## EXERCISE DETAILS
The expected output is the data below, character for character, without its pictures.

## DATASET RECORDS
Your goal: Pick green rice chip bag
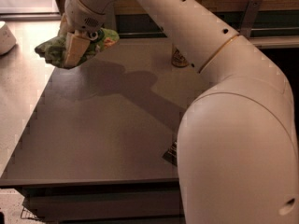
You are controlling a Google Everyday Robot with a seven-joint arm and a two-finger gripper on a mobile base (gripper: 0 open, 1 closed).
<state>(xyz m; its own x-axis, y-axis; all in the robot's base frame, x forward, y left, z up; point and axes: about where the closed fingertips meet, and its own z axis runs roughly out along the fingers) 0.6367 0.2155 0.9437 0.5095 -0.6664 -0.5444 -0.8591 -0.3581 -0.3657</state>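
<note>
No lettering is legible on the green rice chip bag (50, 54) gripped by the claw (74, 55) upper left.
</note>
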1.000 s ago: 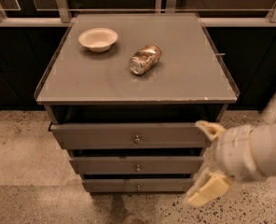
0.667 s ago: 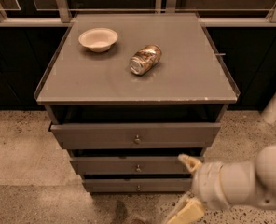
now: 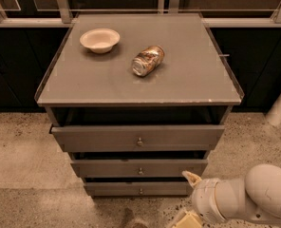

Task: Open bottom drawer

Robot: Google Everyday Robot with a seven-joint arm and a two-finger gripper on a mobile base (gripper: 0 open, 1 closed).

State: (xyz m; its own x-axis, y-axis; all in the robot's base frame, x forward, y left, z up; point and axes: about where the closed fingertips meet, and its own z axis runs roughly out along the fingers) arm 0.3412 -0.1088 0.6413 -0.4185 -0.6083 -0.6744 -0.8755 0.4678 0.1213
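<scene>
A grey cabinet [image 3: 107,87] with 3 drawers fills the middle of the frame. The bottom drawer [image 3: 114,189] sits lowest, just above the speckled floor [image 3: 22,146], and its slim front carries a tiny round knob [image 3: 140,191]. Its panel lies set back under the middle drawer [image 3: 107,167], which in turn lies set back under the wide top drawer [image 3: 98,137]. How far the bottom drawer stands out, if at all, is hard to judge from this angle.

The gripper [image 3: 187,198] is in the lower right of the frame, just right of the bottom drawer's front and apart from the knob. Its 2 pale fingers [image 3: 192,177] are spread wide and hold nothing. The upper one points toward the drawer's right end.

On the cabinet top, a white bowl [image 3: 100,39] stands at upper left and a crushed can [image 3: 148,60] lies on its side near the centre.
</scene>
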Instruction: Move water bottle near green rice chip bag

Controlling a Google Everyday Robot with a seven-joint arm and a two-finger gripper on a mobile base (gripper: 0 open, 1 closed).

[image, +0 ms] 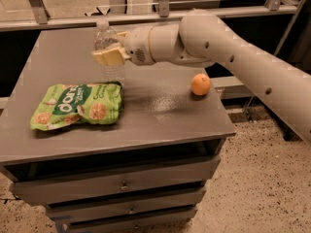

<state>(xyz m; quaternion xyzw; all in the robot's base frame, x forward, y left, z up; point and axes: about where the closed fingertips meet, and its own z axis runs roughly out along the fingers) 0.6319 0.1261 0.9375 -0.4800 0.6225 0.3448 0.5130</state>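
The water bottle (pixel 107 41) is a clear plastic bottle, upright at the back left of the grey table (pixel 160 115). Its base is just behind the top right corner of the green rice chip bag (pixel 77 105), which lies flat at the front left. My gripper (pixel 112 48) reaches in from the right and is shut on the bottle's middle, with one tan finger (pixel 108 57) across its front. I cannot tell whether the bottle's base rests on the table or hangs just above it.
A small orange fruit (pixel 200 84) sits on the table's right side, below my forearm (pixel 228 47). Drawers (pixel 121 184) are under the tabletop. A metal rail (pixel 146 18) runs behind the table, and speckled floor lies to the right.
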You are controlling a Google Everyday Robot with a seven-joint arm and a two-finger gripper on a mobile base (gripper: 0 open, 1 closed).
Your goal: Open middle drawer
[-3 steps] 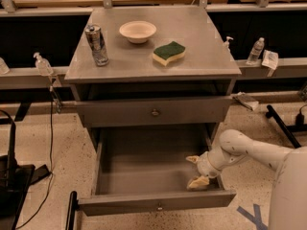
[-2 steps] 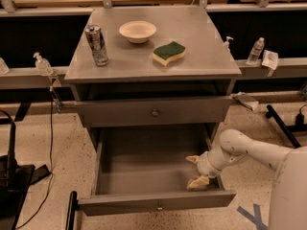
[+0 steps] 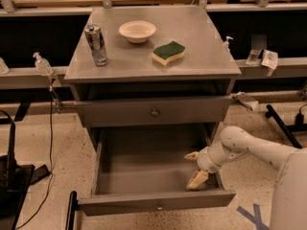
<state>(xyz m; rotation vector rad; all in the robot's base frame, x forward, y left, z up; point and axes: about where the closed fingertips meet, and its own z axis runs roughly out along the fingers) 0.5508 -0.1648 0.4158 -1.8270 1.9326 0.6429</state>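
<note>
A: Biggest first?
B: Grey cabinet [image 3: 201, 37], mid frame. Middle drawer [image 3: 120, 204] stands well out toward cam, brass knob [image 3: 159, 206] on its front panel.
A: Drawer above it?
B: Upper drawer [image 3: 115, 113], almost flush w/ the cabinet.
A: Arm?
B: White arm [image 3: 259, 147] comes in from the rt. Gripper [image 3: 195, 168] is inside the middle drawer, rt front corner, fingers spread apart, gripping nothing.
A: On top?
B: Bowl [image 3: 137, 30] at back, sponge [image 3: 168, 52] near it, can [image 3: 96, 44] upright on the left.
</note>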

## FINISHED EXERCISE
Your goal: Pick green rice chip bag
You are controlling a Google Everyday Robot with a seven-joint arm and a two-finger gripper on a mobile base (gripper: 0 open, 1 closed).
<state>(xyz m; its own x-axis, y-axis; all in the robot's base frame, x forward, y left, z up; point and axes: about where the closed fingertips meet, and its own z axis runs roughly out along the fingers) 0.6367 0.2155 0.9437 0.5095 -0.6664 -0.5444 -0.8591 -0.3581 -0.3657</state>
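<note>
No lettering is legible on the green rice chip bag (50, 54) gripped by the claw (74, 55) upper left.
</note>
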1.000 s ago: 
0.667 s ago: 
now: 

Task: Open bottom drawer

Robot: Google Everyday Robot with a seven-joint arm and a two-finger gripper on a mobile base (gripper: 0 open, 1 closed).

State: (xyz m; its own x-axis, y-axis; all in the robot's base frame, x forward, y left, z up; point and axes: about where the closed fingertips meet, and its own z axis runs roughly out along the fingers) arm 0.3412 -0.1088 0.6413 -0.4185 -0.6083 -0.6744 -0.8755 0.4678 0.1213
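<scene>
A grey cabinet [image 3: 107,87] with 3 drawers fills the middle of the frame. The bottom drawer [image 3: 114,189] sits lowest, just above the speckled floor [image 3: 22,146], and its slim front carries a tiny round knob [image 3: 140,191]. Its panel lies set back under the middle drawer [image 3: 107,167], which in turn lies set back under the wide top drawer [image 3: 98,137]. How far the bottom drawer stands out, if at all, is hard to judge from this angle.

The gripper [image 3: 187,198] is in the lower right of the frame, just right of the bottom drawer's front and apart from the knob. Its 2 pale fingers [image 3: 192,177] are spread wide and hold nothing. The upper one points toward the drawer's right end.

On the cabinet top, a white bowl [image 3: 100,39] stands at upper left and a crushed can [image 3: 148,60] lies on its side near the centre.
</scene>
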Instruction: Move water bottle near green rice chip bag

Controlling a Google Everyday Robot with a seven-joint arm and a two-finger gripper on a mobile base (gripper: 0 open, 1 closed).

[image, +0 ms] 

<state>(xyz m; quaternion xyzw; all in the robot's base frame, x forward, y left, z up; point and axes: about where the closed fingertips meet, and its own z axis runs roughly out along the fingers) 0.6319 0.1261 0.9375 -0.4800 0.6225 0.3448 0.5130</state>
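The water bottle (pixel 107 41) is a clear plastic bottle, upright at the back left of the grey table (pixel 160 115). Its base is just behind the top right corner of the green rice chip bag (pixel 77 105), which lies flat at the front left. My gripper (pixel 112 48) reaches in from the right and is shut on the bottle's middle, with one tan finger (pixel 108 57) across its front. I cannot tell whether the bottle's base rests on the table or hangs just above it.
A small orange fruit (pixel 200 84) sits on the table's right side, below my forearm (pixel 228 47). Drawers (pixel 121 184) are under the tabletop. A metal rail (pixel 146 18) runs behind the table, and speckled floor lies to the right.
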You are controlling a Google Everyday Robot with a seven-joint arm and a two-finger gripper on a mobile base (gripper: 0 open, 1 closed).
Your goal: Open middle drawer
[-3 steps] 
[-2 steps] 
[+0 steps] 
<state>(xyz m; rotation vector rad; all in the robot's base frame, x forward, y left, z up; point and axes: about where the closed fingertips meet, and its own z axis runs roughly out along the fingers) 0.5508 -0.1648 0.4158 -1.8270 1.9326 0.6429</state>
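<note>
A: Biggest first?
B: Grey cabinet [image 3: 201, 37], mid frame. Middle drawer [image 3: 120, 204] stands well out toward cam, brass knob [image 3: 159, 206] on its front panel.
A: Drawer above it?
B: Upper drawer [image 3: 115, 113], almost flush w/ the cabinet.
A: Arm?
B: White arm [image 3: 259, 147] comes in from the rt. Gripper [image 3: 195, 168] is inside the middle drawer, rt front corner, fingers spread apart, gripping nothing.
A: On top?
B: Bowl [image 3: 137, 30] at back, sponge [image 3: 168, 52] near it, can [image 3: 96, 44] upright on the left.
</note>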

This exercise has now been fully answered.